Leserbrief in der Nahe-Zeitung vom 30.07.2013
Als Mutter und Großmutter kommt bei mir Besorgnis auf, wenn ich die Entwicklung verfolge. Laut Presseberichten haben die Landkreise Birkenfeld und Kusel den zweithöchsten Krankenstand. Jährlich steigt er an. Weiter heißt es: Beide Landkreise liegen bei allen wichtigen Krankheitsgruppen teilweise deutlich über dem Landesdurchschnitt. Kommentar der Krankenkasse: Die Höhe des Krankenstandes in der Region ist ein Signal.
Was haben diese beiden Landkreise außerdem gemeinsam? Den zum Bombodrom umfunktionierten Truppenübungsplatz Baumholder. Die Bevölkerung hier wird „dumm gehalten“. Wäre General Hupka ehrlich, würde (auch) er nicht verschweigen, dass hier jetzt ein Bombenabwurfplatz für die Luftangriffskräfte aller Nato-Staaten ist. Klammheimlich hat der Bund den Luftkampfraum ED-R 116 über privatem bewohntem Gebiet eingerichtet. Damit wurde der Luftraum des Übungsplatzes um das Dreifache (von 12 auf 35 Quadratkilometer) vergrößert.
In West-Ost-Richtung ist die ED-R 30 Kilometer lang und die – auch mit scharfen Waffen – bestückten Bomber rasen im Tiefflug in rund 100 Sekunden hindurch. Über dem Platz gehen die Jets bis 30 Meter über Erdboden und werfen bzw. feuern die hochexplosive Fracht ab. Ohne den Luftkampfraum über unseren Köpfen wäre der eigentliche Platz viel zu klein für diese gefährlichen Manöver. Die Kampfjets fliegen hochgiftiges JP-8, eine Kampfjet-Stunde kostet rund 70 000 Euro. Militärische Tiefflüge verursachen laut Gutachten einen Lärmpegel von 123 dB wie ein Presslufthammer. Bei 85 dB entstehen gesundheitliche Schäden, bei 90 bis 120 dB direkte Organschäden. In unserer Mittelgebirgslandschaft ist der Kampfjetlärm oft höllisch. Weiter werden die Menschen in den Höhenlagen vom Baumholderer Platzradar bestrahlt. Starkes mobiles Radar, das bei Übungen hinzukommt, reicht bis in die Täler. Auch militärisches Radar ist nachweislich sehr schädigend. Die durch Detonation der Geschosse und Bomben entstehenden Stäube bzw. Schadstoffe sowie die Jetabgase verteilen sich teils großflächig über unserer Heimat. Dieses Luftkampfgebiet wird unsere Region entwerten. Der zukünftige Nationalpark wird die Auswirkungen auf keiner Ebene kompensieren können. Ein „Nationalpark am Bombodrom“ ist zwar weltweit einzigartig, jedoch kein Aushängeschild. Er wäre Einflugschneise für die Tiefflieger.
Laut General können die rechtlichen Grundlagen für die ED-R 116 nur im Zusammenhang mit dem Verteidigungsministerium bewertet werden. Diesem traue ich, was dies betrifft, nicht viel zu. Hat es doch in Brandenburg (wo das Bombodrom ursprünglich eingerichtet werden sollte und die rechtlichen Grundlagen etwa wie hier waren) alle 27 Prozesse in der Sache verloren und musste aufgeben. Weiter weist der General auf den Verfassungsauftrag der Bundeswehr hin. Hier geht es nicht allein um diese, sondern um die Nato-Luftangriffskräfte. Nur so viel zu den Arbeitsplätzen: Rundum wurden und werden Bundeswehrstandorte und -einheiten aufgelöst bzw. verlagert.

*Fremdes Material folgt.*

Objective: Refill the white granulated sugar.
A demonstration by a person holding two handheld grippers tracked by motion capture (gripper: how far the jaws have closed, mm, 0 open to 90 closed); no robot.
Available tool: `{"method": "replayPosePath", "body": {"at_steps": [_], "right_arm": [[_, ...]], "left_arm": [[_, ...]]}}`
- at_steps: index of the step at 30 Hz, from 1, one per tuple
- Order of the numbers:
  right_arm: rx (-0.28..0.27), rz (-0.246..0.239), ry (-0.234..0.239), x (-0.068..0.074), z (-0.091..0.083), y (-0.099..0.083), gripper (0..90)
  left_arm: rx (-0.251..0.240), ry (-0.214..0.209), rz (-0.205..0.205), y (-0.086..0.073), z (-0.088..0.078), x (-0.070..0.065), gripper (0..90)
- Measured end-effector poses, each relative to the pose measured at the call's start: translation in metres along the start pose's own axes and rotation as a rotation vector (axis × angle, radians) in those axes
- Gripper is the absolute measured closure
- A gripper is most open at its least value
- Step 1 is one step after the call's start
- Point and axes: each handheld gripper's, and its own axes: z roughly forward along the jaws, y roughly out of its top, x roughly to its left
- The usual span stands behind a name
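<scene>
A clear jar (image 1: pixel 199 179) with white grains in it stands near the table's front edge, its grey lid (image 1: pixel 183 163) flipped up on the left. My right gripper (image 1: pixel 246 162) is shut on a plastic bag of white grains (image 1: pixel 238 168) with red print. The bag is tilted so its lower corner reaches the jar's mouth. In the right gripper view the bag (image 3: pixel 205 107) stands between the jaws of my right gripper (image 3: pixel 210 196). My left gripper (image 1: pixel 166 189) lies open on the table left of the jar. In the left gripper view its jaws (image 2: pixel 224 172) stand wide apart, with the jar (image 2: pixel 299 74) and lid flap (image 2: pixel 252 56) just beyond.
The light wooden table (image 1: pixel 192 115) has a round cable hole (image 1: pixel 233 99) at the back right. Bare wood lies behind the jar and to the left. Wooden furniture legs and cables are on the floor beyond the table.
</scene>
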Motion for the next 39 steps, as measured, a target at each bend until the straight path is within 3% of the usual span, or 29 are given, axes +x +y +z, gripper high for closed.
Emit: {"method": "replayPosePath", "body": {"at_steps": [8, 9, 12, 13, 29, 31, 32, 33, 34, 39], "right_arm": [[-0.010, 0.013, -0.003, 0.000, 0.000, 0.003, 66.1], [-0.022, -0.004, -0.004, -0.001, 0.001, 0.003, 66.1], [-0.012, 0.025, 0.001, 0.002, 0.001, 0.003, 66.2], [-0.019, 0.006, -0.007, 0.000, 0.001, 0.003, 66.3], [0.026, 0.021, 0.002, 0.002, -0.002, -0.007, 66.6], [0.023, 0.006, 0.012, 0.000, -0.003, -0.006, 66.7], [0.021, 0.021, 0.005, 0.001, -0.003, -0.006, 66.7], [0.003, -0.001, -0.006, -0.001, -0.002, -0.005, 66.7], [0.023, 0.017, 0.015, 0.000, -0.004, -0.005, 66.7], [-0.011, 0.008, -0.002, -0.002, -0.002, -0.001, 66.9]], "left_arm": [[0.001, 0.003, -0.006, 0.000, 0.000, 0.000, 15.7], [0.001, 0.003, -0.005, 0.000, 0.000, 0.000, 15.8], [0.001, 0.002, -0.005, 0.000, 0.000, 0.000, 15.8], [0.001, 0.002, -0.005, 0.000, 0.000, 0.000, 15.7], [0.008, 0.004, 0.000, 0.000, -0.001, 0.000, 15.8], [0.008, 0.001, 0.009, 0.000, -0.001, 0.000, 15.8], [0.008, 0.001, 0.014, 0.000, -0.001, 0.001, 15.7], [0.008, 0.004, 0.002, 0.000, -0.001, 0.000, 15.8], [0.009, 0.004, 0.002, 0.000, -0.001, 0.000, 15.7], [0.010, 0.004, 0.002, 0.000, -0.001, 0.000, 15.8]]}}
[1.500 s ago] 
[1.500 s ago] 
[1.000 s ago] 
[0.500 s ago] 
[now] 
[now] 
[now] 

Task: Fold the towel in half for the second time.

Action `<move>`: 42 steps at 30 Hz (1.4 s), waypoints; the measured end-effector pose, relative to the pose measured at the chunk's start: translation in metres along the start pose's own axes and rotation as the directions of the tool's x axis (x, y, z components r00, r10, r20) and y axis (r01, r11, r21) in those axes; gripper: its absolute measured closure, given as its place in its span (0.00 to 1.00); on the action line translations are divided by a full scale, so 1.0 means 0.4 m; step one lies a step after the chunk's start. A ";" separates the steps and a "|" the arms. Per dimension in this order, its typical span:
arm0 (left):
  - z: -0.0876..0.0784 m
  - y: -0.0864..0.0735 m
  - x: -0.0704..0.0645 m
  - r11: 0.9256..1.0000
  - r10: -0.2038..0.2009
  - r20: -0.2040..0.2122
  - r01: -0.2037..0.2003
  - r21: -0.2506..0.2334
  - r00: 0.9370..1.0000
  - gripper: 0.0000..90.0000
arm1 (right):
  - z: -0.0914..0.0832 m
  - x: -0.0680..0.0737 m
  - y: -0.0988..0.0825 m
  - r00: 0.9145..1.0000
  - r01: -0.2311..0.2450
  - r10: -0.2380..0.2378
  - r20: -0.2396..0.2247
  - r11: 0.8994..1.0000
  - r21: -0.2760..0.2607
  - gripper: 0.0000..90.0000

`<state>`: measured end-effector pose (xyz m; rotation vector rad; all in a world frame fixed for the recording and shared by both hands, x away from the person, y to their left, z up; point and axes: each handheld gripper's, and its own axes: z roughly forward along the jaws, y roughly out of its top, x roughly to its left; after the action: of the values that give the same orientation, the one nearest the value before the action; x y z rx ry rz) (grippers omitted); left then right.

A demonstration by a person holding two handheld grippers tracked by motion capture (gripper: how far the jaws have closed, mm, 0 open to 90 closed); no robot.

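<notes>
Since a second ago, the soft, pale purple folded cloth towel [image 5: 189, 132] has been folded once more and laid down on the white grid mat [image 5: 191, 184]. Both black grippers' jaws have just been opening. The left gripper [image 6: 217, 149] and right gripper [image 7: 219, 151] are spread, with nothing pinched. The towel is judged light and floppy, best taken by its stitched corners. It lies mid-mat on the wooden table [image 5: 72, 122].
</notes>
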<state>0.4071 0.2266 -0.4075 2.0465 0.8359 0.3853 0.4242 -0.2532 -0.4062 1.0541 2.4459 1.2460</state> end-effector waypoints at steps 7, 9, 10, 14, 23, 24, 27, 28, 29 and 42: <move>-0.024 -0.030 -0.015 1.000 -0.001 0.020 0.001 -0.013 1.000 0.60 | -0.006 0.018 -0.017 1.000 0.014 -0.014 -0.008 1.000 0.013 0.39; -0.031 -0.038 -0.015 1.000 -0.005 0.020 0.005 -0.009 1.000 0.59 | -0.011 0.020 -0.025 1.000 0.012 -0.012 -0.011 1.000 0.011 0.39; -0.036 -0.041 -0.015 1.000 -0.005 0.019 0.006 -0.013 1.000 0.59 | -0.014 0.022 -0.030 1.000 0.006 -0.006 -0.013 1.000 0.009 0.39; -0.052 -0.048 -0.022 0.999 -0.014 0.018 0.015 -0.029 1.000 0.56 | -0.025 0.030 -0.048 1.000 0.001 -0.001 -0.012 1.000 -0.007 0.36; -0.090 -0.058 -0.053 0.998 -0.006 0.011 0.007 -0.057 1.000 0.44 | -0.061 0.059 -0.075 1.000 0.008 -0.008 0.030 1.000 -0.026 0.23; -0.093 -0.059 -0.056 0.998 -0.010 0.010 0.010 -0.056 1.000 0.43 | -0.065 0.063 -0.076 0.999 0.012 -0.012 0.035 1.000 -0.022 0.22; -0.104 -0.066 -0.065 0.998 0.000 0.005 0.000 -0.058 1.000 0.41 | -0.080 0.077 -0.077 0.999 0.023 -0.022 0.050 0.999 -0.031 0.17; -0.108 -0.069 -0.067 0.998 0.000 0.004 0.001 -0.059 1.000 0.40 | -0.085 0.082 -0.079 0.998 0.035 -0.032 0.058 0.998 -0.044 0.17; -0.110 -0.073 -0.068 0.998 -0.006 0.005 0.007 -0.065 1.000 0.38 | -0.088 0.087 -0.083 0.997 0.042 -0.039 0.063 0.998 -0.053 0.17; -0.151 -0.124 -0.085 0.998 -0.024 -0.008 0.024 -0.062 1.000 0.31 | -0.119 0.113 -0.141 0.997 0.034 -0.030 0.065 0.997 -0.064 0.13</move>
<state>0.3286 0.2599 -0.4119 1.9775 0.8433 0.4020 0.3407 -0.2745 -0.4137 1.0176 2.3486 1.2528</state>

Ich rechne es den drei Ortsgemeinden hoch an, dass sie sich zur Wehr setzen. 75 Jahre Truppenübungsplatz Baumholder sind unter diesen Umständen wirklich genug. Es sollte – auch wegen der Nationalparkplanung – über eine friedliche Nutzung nachgedacht werden. Oder ist der Platz so kontaminiert, dass er für zivile Nutzung nicht mehr geeignet ist?